Monday, Mar. 24, 1941
Busmen's Holiday
Most U. S. citizens know that there are Communists in labor's ranks, frequently in key positions. But few citizens pay much attention. Last week they had good reason to look, and look again. In New York City 3,500 busmen struck, leaving 1,300 busses stalled, inconveniencing almost a million New Yorkers. The strike was engineered by Michael J. Quill, head of the Transport Workers Union.
Said the Daily News: "One orthodox Red tactic is to hit at a large community's key points -- transportation, power plants, water works and the like -- in the hope of paralyzing the place and creating chaos, so that a well-organized knot of Reds can then step in and take over. . .
"Whether Mr. Quill has it in back of his head to give it a tryout here -- whether this bus strike is a sort of rehearsal for a general bus, subway, El and taxi strike to come -- we don't know.
"We do know, though, that Mayor LaGuardia always has been a friend of organized labor; bona fide organized labor.
. . . Yet the Mayor calls this strike 'a tragic mistake' and denounces its leaders as bullheadedly and stupidly refusing to arbitrate."
Mike Quill, who carries a briar stick and limps around with a bullet in his hip, which he got in the Irish Republican Army, has been fighting since he was a Boy Scout. He started his labor career in the U. S. as moneychanger in a subway booth, got interested in union politics and helped start T. W. U. In 1937 he got a closed-shop contract for his new, pugnacious union. In 1939, as candidate for re-election to the New York City Council, he took the Communist line, refused to go along with the American Labor Party's denunciation of the Hitler-Stalin pact, was read out of the party, lost the election.
Last year he was called before the Dies Committee. Other witnesses had already pinned the Communistic label on Mike Quill and on two other top-ranking officers in T. W. U. : Austin Hogan and John Santo. Mike blusteringly denied the charges.
Mike Quill's demands included an increase in wages (present wages for drivers are 75-c- an hour to start, 81-c- after four years); a six-day week, eight-hour day (instead of the present 54-hour week); three weeks vacation with pay; other improvements and benefits. Mike based his demands (later reduced) on the company's earnings, which he claimed were plentiful.
Mike Quill had something else at stake.
When all city subway lines were put under city management last year, subway employes were taken into the Civil Service.
Since then many a subway worker has wondered why he needed to pay dues to a union, now that he had Civil Service protection.
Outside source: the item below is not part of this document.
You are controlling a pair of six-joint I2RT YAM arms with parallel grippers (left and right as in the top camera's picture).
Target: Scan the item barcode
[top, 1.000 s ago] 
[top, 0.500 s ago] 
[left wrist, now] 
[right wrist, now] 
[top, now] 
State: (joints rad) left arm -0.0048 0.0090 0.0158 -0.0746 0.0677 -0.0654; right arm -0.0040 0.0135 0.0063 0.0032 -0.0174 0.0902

The bus company was just as determined as Mike Quill. Said big, jowly John A. Ritchie, whose Omnibus Corp. controls the struck bus lines: "Impossible and wholly beyond the financial means of the companies." His employes, he claimed, were the highest paid of any busmen in New York City, drew down better average annual salaries than autoworkers or aircraft workers. Muscular Mr. Ritchie, who enjoys a scrap, had broken a strike in Chicago on his Motor Coach line seven years ago. He was confident he could win this one. Shouted Quill: "We do not want trouble. . . . One of our men might be killed and we might have a public funeral. . . . God help our enemies if they give us such a public funeral. . . ."
As Mayor LaGuardia's efforts to mediate collapsed, bus riders continued to plod to remote and unhandy subway stations, wedge themselves into already congested trains. Mad as wet hens, these citizens of the nation's metropolis were also beginning to feel pretty sore about little Red hens.